Looking at the plots, we notice that some of our backbones have a high radius of gyration (rfdiff_rog_data) or a low number of hotspot contacts
(meaning they do not bind at the intended position). While most are predominantely helical (dssp_H_content) or contain beta-sheets (dssp_E_content), 
some have significant amount of unordered regions (dssp_L_content).

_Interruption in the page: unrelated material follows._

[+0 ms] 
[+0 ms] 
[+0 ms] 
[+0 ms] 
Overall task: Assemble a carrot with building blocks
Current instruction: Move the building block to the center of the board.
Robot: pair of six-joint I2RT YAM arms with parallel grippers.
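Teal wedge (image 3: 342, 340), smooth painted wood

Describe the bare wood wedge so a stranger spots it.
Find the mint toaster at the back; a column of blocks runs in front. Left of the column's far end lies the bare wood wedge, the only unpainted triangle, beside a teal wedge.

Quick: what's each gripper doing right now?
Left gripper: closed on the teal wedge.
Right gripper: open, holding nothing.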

We want to remove all of these poses using the Poses filtering options before we optimize the rest.

.. code-block:: python
   
   poses.filter_poses_by_value(score_col="rfdiff_rog_data", value=18, operator="<=", prefix="rfdiff_rog", plot=True) # remove all poses with ROG higher than 20
   poses.filter_poses_by_value(score_col="hotspot_contacts", value=20, operator=">=", prefix="rfdiff_hotspots_contacts", plot=True) # remove all poses with fewer total contacts to hotspot residues than the set cutoff
   poses.filter_poses_by_value(score_col="dssp_L_content", value = 0.25, operator="<", prefix = "L_content", plot = True) # remove all poses with more than 25% unordered (L) regions

.. figure:: ../../assets/binder_tutorial/egfr_filters.png
   :align: left
   :figwidth: 700px

Each filter will reduce the number of poses. To further narrow down our poses, we can calculate a composite score comprised of all scores that interest us, and filter for the 100 best 
poses according to this score. We assign a different importance (weight) to each scoreterm, and the sign of the weight depends on if higher or lower numbers indicate a good score.

.. code-block:: python
   
   # calculate composite score
   diffusion_comp_score_scoreterms = ["rfdiff_rog_data", "hotspot_contacts", "dssp_L_content"]
   diffusion_comp_score_weights = [1, -2, 1]
   poses.calculate_composite_score(name="diffusion_comp_score", scoreterms=diffusion_comp_score_scoreterms, weights=diffusion_comp_score_weights, plot=True)
   
   # filter for the top 100 poses
   poses.filter_poses_by_rank(score_col="comp_score_before_opt", n=100, prefix="comp_score", plot=True, plot_cols=diffusion_comp_score_scoreterms)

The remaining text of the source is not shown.